Let’s assume we have gone through all the steps of finding 100 patients with phobia, allocating them to the 2 groups at random, and carrying out the intervention. At the end of the study, when we start looking at the data, we find that 10 subjects in the Other group have actually stumbled across the RMP series on their own and have read all the articles. In the RMP group, 2 subjects committed suicide before the classes began; 7 dropped out before writing the final exam; and 3 withdrew before the study began, claiming that their phobia was cured. Do we count these people; if so, to which group do we assign the results? That is, are the results of the subjects in the Other group who read the RMP articles attributed to RMP or to Other? The answer is, as one would expect from a statistician-psychologist, “It all depends.”
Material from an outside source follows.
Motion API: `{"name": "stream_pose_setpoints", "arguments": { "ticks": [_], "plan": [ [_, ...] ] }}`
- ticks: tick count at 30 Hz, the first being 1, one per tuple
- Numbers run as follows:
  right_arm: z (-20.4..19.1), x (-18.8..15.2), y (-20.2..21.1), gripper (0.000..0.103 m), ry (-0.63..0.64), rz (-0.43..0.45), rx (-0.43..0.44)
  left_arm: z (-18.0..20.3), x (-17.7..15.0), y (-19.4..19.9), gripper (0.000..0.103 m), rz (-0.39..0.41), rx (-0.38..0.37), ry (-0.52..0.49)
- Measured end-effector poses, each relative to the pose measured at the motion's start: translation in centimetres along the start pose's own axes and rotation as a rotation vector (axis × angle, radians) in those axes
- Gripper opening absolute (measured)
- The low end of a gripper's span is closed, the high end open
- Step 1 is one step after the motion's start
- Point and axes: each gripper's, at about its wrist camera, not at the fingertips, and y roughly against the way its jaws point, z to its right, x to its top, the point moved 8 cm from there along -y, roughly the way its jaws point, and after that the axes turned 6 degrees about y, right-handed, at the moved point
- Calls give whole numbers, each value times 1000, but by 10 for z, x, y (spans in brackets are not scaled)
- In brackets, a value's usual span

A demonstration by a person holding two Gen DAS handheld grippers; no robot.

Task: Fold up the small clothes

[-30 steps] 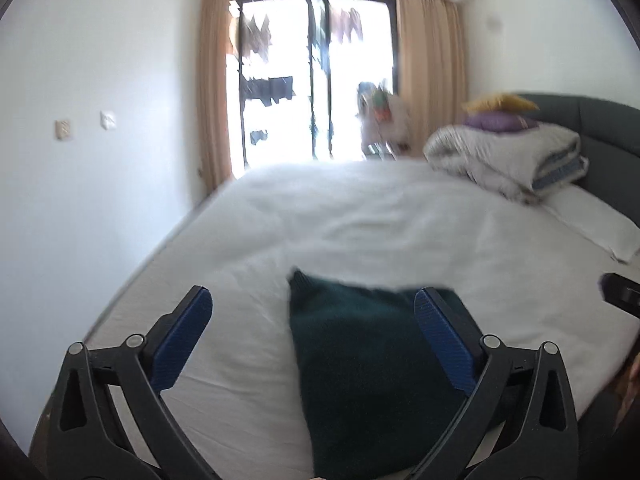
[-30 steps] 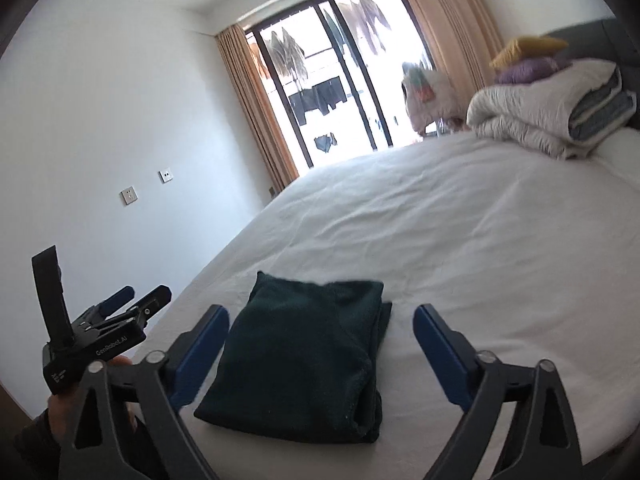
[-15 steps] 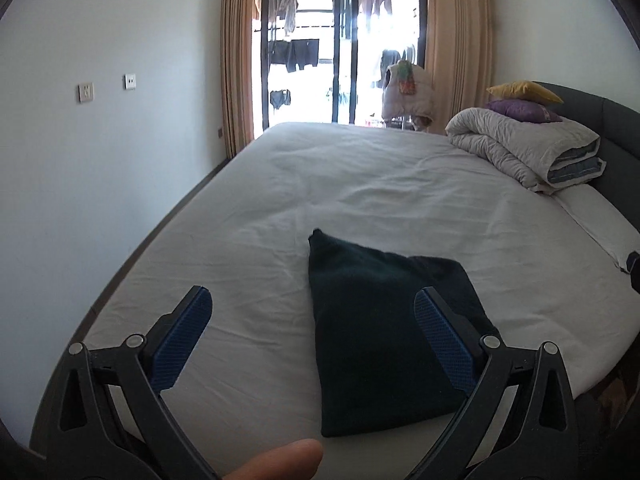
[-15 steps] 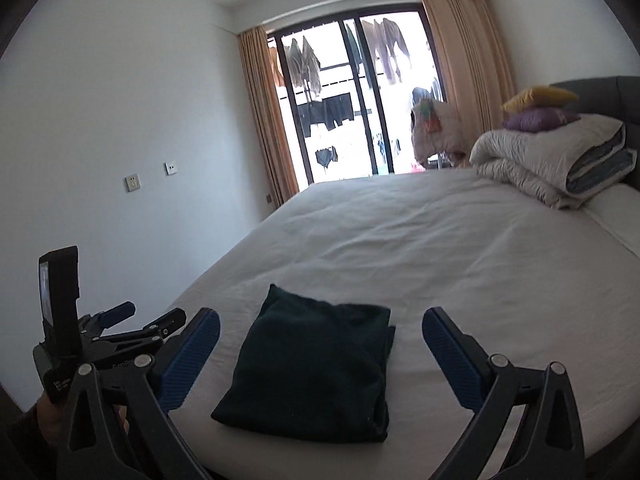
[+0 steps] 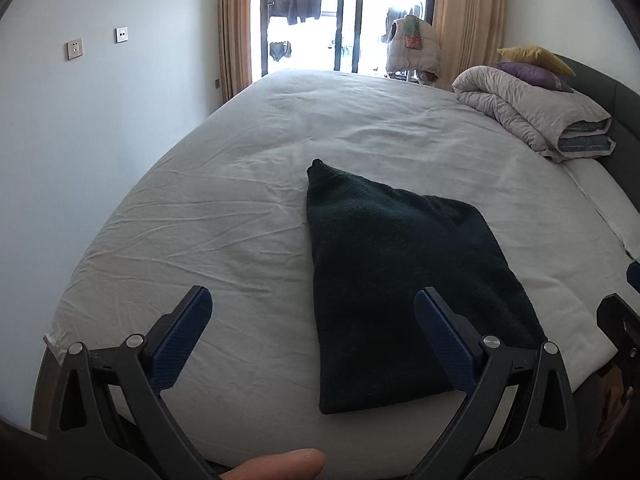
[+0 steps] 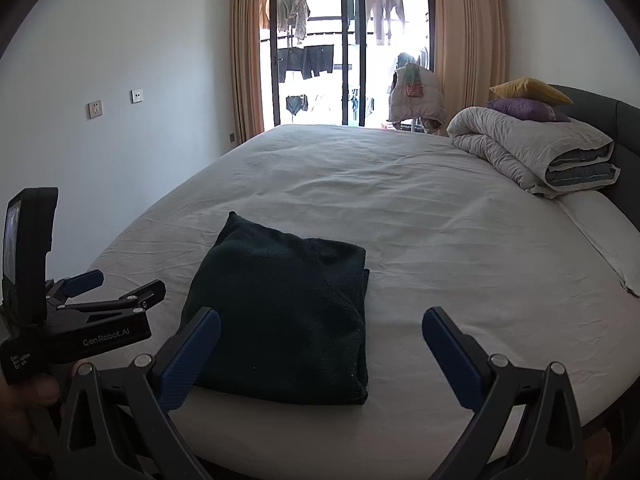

The first thing it depends on is how many people we’ve lost. Ideally, we’ve taken measures to keep this number as small as possible, in which case it really won’t matter much how we count their results, because it won’t appreciably change the results. However, if despite our best efforts we’ve lost more than roughly 10% to 15% of the subjects, then we have to consider whether we are conducting an efficacy trial or an effectiveness one. If we are asking the question, “Can the intervention work?” (that is, if we are testing its efficacy), then we are in a bit of a bind. We can argue on the one hand that it doesn’t make sense to blame the RMP intervention for the deaths of the 2 subjects if they were never exposed to RMP. Nor does it make sense to credit RMP with curing the 3 who got better before starting the trial. The 10 in the Other group who actually read the RMP articles are a bit more troublesome, in that they were likely exposed to both conditions; however, we can again argue that the best course of action would be to drop them from the analyses, along with the 7 subjects who withdrew. On the other hand (and there’s always another hand), the more subjects we drop from the analyses, the greater the possibility that we’re biasing the results by deviating from random assignment. There’s no easy solution to this conundrum. For therapies in which it is difficult to disentangle the beneficial effects from the side effects (for example, drug therapies), “can” and “does” may boil down to the same thing—so we should count people who dropped out. With other types of interventions, such as the talking therapies, it may be possible to alter those aspects that lead to dropping out without affecting the therapy itself (for example, by extending clinic hours or even bringing the therapy to the patient). In these situations, there may be a big difference between can and does, so it makes more sense not to count people who have dropped out.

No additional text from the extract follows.